-- Data to examine follows --

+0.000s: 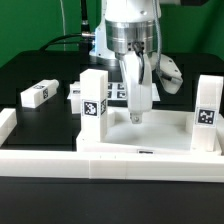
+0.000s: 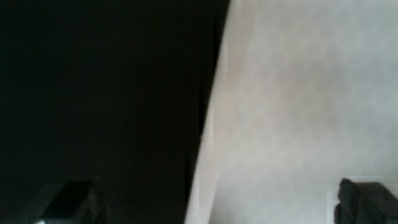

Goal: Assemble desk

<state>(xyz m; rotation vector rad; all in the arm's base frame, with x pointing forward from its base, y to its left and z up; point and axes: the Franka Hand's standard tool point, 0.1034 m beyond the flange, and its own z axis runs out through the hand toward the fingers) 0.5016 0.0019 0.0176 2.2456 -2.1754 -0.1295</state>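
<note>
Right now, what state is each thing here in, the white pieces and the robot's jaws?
Desk top: lying flat, two legs standing on it.
Leg on the exterior view's left: standing upright at a corner of the top.
Leg on the exterior view's right: standing upright at another corner.
Loose leg: lying on its side, apart from the top.
Jaws: open, low over the top, holding nothing.

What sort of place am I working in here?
Likely a robotics lab bench: black tabletop, an upright white plastic block leg bearing a black-and-white tag, and a plain green backdrop.
</note>
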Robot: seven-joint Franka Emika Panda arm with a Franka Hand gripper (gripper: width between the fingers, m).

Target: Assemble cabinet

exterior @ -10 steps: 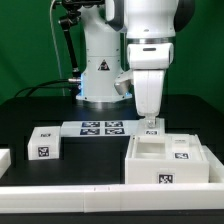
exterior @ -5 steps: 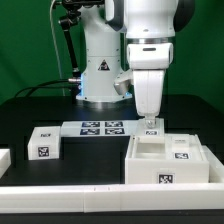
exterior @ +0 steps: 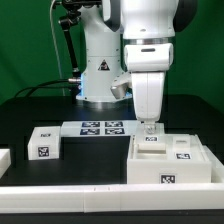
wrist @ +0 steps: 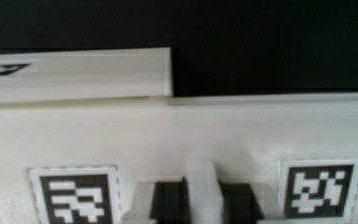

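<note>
Exterior view: fingers (exterior: 149, 124) are down on the far wall of the cabinet (exterior: 168, 160), a white box with open compartments and black-and-white square tags (exterior: 167, 180), sitting on the dark surface (exterior: 25, 115) at the exterior view's right; I'd call this the grasp step. Wrist view: fingers (wrist: 165, 203) straddle a thin white rib between two tags, can't tell if clamped. Next move needs a confirmed grip before shifting it.
</note>
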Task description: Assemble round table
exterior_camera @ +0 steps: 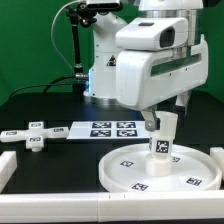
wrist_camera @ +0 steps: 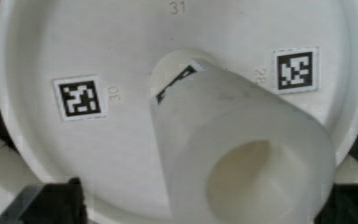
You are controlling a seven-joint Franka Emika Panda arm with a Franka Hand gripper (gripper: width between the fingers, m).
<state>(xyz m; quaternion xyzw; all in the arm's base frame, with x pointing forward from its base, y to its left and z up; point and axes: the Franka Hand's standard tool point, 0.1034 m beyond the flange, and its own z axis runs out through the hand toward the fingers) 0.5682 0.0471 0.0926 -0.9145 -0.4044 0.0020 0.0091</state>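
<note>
Claw (exterior_camera: 166,116) spread wide over the short thick cylinder (exterior_camera: 164,142) on the round disc (exterior_camera: 128,172).
The cylinder stands slightly tilted on the rimmed disc at the exterior frame's lower right; the claw's jaws flank its top, and no grip shows. The small cross-shaped piece (exterior_camera: 35,136) lies at middle left on the black surface (exterior_camera: 45,108), beside the marker board (exterior_camera: 112,128).

txt: none legible | sq tags (wrist_camera: 82,97) only: disc (wrist_camera: 51,50), cyl (wrist_camera: 211,135), marker board (exterior_camera: 78,128)
</note>
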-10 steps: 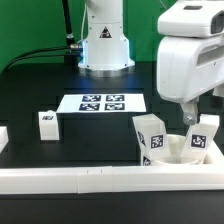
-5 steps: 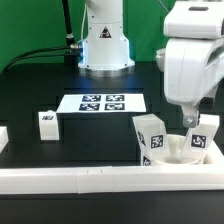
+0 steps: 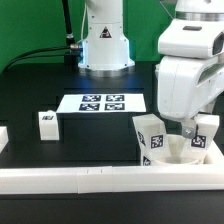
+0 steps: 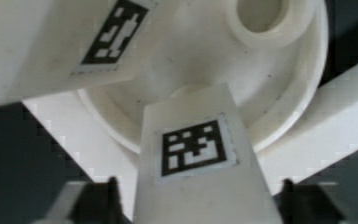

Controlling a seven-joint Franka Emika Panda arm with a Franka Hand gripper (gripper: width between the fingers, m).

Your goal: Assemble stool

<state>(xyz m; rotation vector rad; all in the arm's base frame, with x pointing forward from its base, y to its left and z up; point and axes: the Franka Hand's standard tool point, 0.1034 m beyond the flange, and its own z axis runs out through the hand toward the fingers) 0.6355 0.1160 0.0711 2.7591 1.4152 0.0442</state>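
Pincer [image 4: 197, 203] astride leg block [image 4: 197, 140] — seat [image 4: 274, 45] beyond

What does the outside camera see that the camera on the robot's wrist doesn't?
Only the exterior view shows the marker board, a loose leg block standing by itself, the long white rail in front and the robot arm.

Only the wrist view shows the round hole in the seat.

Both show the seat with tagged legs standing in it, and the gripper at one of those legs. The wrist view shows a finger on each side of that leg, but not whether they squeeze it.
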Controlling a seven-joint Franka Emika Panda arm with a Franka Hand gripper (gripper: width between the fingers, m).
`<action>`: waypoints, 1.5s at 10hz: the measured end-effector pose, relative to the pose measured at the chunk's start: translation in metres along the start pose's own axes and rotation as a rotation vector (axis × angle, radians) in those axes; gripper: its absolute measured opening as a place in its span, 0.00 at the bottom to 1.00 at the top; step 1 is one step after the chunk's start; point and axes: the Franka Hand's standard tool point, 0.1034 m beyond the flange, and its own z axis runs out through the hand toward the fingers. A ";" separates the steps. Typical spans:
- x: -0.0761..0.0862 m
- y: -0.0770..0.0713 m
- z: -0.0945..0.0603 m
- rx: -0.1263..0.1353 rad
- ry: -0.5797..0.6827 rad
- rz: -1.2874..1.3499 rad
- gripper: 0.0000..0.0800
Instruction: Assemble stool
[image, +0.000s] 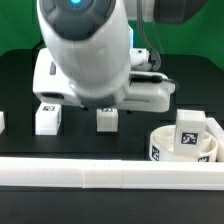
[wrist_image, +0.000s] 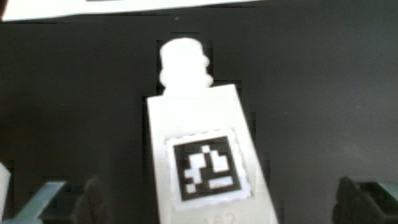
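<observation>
Looking barely started: the seat disc sits on the tabletop at the exterior view's right, with loose leg blocks well apart from it. The end effector is wide open and empty, hovering over one leg block lying flat between its fingers, not touching

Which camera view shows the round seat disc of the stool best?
The exterior view. There the seat disc stands at the exterior view's right, behind the white rail, almost whole, with tags visible on it. The wrist view shows nothing of it: only one leg block lying on the black table.
</observation>
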 end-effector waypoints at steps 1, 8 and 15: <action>-0.005 0.000 0.009 -0.003 -0.091 0.001 0.81; 0.017 0.000 0.005 -0.015 -0.147 -0.044 0.50; -0.033 -0.011 -0.042 -0.009 -0.175 -0.029 0.42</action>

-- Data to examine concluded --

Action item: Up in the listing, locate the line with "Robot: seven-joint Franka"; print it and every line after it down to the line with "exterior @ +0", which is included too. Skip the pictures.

Exercise output:
Robot: seven-joint Franka Emika Panda arm with a Franka Hand gripper (gripper: width between the fingers, m).

Target: Assemble cabinet

exterior @ -10 steps: 
exterior @ -5 steps: 
exterior @ +0 steps: 

The answer given here is complete.